*** Opening of Collected data ***

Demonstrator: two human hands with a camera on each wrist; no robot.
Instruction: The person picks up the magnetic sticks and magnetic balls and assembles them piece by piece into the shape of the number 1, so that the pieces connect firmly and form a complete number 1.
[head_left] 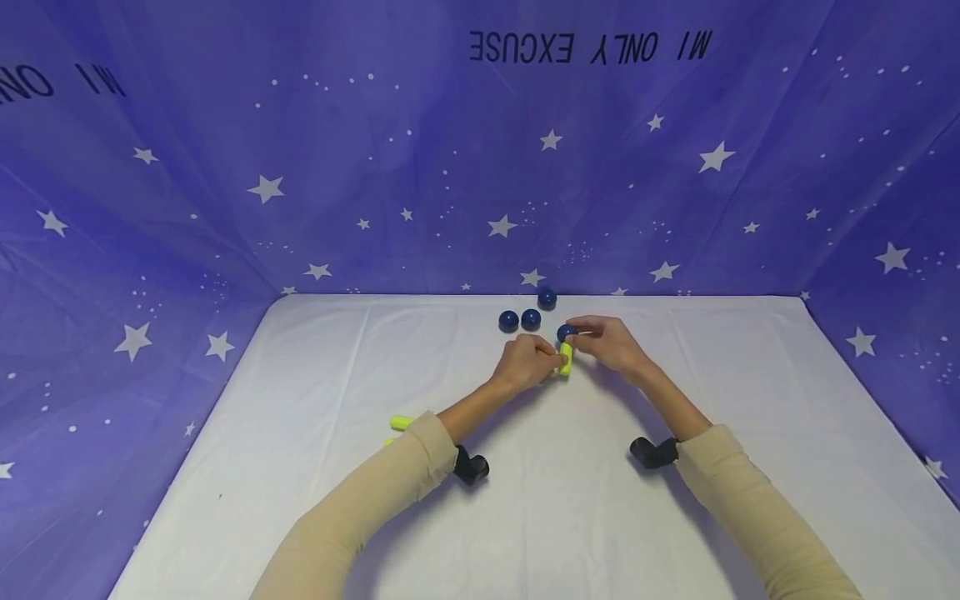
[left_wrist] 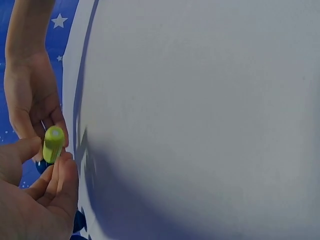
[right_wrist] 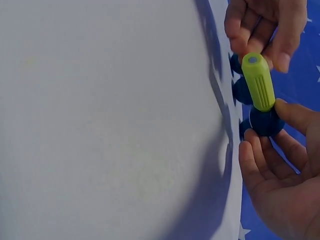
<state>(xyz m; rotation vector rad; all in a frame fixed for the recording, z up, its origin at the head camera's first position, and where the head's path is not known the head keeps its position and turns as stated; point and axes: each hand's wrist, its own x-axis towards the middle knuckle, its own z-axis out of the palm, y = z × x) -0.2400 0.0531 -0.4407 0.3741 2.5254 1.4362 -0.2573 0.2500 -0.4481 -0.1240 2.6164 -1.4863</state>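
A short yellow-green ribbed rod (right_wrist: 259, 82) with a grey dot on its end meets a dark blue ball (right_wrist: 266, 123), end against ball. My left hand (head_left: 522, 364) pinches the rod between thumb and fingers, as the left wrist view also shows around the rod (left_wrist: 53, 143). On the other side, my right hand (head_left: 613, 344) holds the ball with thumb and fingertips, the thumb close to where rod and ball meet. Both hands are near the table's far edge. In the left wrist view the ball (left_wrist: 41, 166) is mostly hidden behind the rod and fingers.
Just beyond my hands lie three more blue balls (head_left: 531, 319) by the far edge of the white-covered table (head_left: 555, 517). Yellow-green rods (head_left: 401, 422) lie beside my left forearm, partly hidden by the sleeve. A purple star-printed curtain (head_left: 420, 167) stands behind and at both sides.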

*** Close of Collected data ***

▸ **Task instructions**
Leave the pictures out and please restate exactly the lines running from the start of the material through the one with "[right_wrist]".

▸ **Solution to this exercise**
Demonstrator: two human hands with a camera on each wrist; no robot.
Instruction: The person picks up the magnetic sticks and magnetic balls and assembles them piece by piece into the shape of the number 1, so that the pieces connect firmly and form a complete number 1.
[head_left] 
[left_wrist] 
[right_wrist] 

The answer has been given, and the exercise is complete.